The problem =>
Omit every picture and return the rest of the data unaltered.

Supplied material =>
*** Block opens ***

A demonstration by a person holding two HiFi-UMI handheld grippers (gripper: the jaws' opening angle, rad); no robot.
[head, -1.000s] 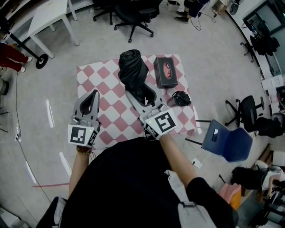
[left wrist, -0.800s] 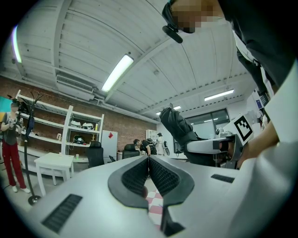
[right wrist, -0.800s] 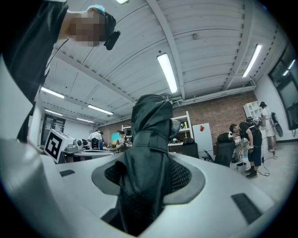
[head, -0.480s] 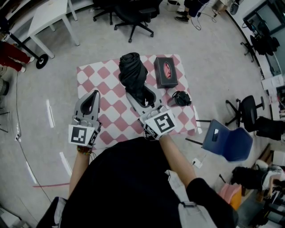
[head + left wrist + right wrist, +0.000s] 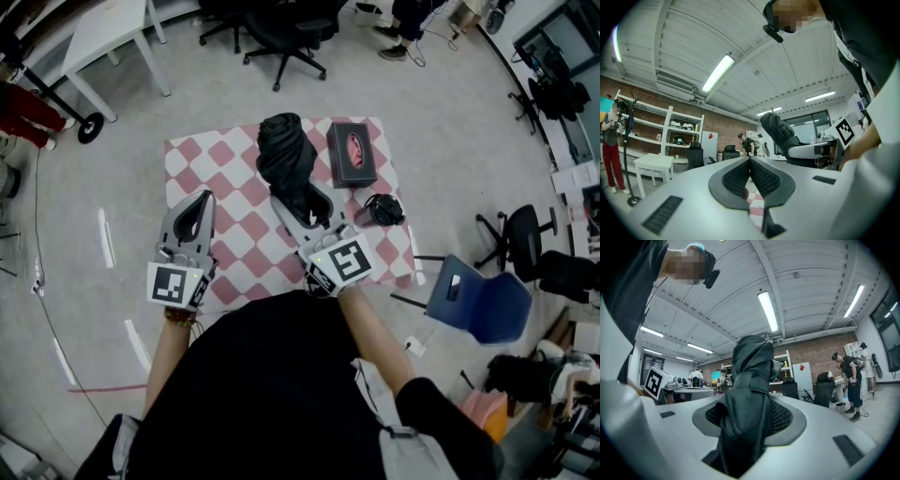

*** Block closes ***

Solution to this exercise =>
A demonstration by a person holding two HiFi-UMI handheld grippers (gripper: the jaws' opening angle, rad); no robot.
[head, -1.000s] 
[left wrist, -0.800s] 
[right wrist, -0.800s] 
[head, -0.480s] 
[head + left wrist + right wrist, +0.000s] 

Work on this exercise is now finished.